Part 25: Final Mixed Bag (High Probability Facts)
- Accounting Equation: Assets = Liabilities + Equity.
- Income: Revenue + Gains.
- Solvency: Ability to pay long-term debts.
- Liquidity: Ability to pay short-term debts.
- Capital Employed: Shareholder’s Funds + Long Term Debts.
- Net Worth: Assets – External Liabilities.
- Book Value: Cost – Accumulated Depreciation.
- Market Value: Price at which asset can be sold in open market.
- Scrap Value: Value of asset at end of useful life.
- Substance over Form: Economic reality is more important than legal form (e.g., Hire Purchase).
- Operating Cycle: Average time between acquiring materials and collecting cash from sales.
- Deferrals: Receipts/Payments recorded before they are earned/incurred (Prepaid exp).
- Accruals: Earned/Incurred but not yet recorded (Outstanding exp).
- Closing Stock Valuation: If Cost > NRV, value at NRV; If Cost < NRV, value at Cost.
- Profit prior to incorporation: Capital Profit (cannot be used for dividends).
- Calls-in-Advance: Shown under “Other Current Liabilities” in Balance Sheet.
- Contingent Liability examples: Guarantees given, Bills discounted but not matured.
- Statutory Books: Books required by law (Register of Members, Register of Charges).
- Window Dressing: Showing a better position than actual (Fraudulent).
- Secret Reserve: Showing a worse position than actual (Conservative/Fraudulent).
- Imprest System: Used for Petty Cash to maintain liquidity control.
- Bank Overdraft: Credit balance in Cash Book (Bank column).
- Dishonor of Cheque: Entry is reversed.
- Rebate: Reduction in price allowed for reasons other than credit terms (e.g., poor quality).
- Trade Discount: Deduction from list price; not recorded in books.
- Cash Discount: Deduction for early payment; recorded in books.
- Provisions: Charge against profit (Reduces Net Profit).
- Reserves: Appropriation of profit (Reduces Divisible Profit).
- Specific Reserve: Created for specific purpose (e.g., Workmen Compensation Fund).
- General Reserve: Free reserve for any purpose.
- Revenue Reserve: Created from normal operating profits.

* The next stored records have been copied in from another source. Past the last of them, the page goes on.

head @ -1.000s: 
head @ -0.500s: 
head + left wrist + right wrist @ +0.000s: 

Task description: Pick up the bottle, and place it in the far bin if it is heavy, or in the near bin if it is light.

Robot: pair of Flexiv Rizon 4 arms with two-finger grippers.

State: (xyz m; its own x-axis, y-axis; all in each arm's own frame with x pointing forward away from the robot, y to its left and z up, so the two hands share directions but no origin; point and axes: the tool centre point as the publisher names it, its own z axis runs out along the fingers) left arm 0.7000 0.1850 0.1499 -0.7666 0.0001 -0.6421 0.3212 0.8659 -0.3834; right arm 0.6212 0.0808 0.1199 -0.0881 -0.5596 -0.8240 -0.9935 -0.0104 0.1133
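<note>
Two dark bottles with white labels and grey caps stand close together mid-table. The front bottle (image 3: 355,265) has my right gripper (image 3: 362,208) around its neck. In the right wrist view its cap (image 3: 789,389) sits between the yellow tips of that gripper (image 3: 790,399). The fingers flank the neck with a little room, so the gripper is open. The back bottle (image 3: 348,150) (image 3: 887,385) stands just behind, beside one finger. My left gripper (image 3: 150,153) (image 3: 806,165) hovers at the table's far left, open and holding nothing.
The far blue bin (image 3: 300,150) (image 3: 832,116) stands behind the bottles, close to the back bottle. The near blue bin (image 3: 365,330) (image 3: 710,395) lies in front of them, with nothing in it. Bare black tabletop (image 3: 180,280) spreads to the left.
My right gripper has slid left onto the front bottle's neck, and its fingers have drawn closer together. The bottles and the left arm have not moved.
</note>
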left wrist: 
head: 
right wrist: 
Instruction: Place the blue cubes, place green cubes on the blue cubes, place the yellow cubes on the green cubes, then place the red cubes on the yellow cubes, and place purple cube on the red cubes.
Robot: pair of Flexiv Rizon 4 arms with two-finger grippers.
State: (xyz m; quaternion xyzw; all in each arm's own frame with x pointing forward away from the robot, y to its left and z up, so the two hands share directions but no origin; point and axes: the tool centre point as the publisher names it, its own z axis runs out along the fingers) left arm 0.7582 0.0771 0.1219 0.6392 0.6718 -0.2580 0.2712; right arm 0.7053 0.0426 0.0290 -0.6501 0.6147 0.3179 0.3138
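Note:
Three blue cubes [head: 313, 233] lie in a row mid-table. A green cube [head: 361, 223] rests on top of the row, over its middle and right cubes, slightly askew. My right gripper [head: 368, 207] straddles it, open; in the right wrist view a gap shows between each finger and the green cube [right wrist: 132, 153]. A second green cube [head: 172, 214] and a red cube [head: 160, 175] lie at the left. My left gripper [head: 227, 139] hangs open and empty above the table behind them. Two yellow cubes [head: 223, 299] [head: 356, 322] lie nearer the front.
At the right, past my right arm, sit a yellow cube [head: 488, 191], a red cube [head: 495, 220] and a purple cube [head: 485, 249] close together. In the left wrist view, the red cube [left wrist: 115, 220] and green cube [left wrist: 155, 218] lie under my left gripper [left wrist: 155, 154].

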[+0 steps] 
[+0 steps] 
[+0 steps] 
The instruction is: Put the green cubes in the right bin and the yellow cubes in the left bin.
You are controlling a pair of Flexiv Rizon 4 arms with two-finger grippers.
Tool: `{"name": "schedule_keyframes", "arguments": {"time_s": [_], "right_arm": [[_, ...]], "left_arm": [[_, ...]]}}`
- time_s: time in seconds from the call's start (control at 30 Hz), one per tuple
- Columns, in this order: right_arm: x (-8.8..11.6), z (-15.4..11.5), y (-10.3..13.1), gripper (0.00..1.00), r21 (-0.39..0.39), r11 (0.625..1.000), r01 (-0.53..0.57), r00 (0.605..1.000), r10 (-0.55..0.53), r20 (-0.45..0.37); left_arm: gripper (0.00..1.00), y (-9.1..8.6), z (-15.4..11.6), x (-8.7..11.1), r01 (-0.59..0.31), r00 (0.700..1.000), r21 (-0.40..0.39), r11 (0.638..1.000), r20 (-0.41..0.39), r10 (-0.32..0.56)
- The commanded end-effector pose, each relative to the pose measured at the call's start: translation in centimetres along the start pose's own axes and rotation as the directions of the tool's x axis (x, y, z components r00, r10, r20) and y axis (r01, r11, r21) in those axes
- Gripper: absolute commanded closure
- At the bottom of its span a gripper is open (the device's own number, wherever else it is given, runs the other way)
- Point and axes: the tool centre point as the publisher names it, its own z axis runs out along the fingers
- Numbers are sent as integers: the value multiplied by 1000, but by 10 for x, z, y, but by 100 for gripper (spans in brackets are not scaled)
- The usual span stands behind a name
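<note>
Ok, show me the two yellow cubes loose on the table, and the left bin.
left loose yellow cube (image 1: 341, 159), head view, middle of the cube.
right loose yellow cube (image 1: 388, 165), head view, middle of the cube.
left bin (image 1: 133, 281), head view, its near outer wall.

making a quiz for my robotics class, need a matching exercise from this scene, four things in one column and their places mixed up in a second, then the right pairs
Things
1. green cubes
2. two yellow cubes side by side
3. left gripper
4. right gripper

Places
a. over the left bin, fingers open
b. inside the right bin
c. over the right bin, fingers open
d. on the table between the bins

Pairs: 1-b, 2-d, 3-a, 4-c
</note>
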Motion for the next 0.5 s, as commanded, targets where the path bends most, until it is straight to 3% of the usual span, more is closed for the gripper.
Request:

- Capital Reserve: Created from capital profits (Sale of fixed asset).
- Drawing Power: Limit up to which money can be withdrawn from Cash Credit account (based on stock/debtors).
- Kiting: A fraud scheme using the “float” time of check clearing between two banks.
- Casting Error: Error in totaling.
- Posting Error: Error in transferring from journal to ledger.
- Voucher: The primary evidence for recording a transaction.
- Debit Note: Sent when returning goods to a supplier (Purchase Return).
- Credit Note: Sent when receiving returned goods from a customer (Sales Return).
- FOB (Free on Board): Seller pays costs until goods are on the ship; Buyer pays freight.
- CIF (Cost, Insurance, Freight): Seller pays all costs to destination port.
- Ex-dividend: Buyer of share does not get the upcoming dividend.
- Cum-dividend: Buyer gets the upcoming dividend (Price is usually higher).
- Blue Chip Companies: Large, well-established, financially sound companies.
- Auditor’s Lien: Right to retain client’s books if fees are unpaid (subject to conditions).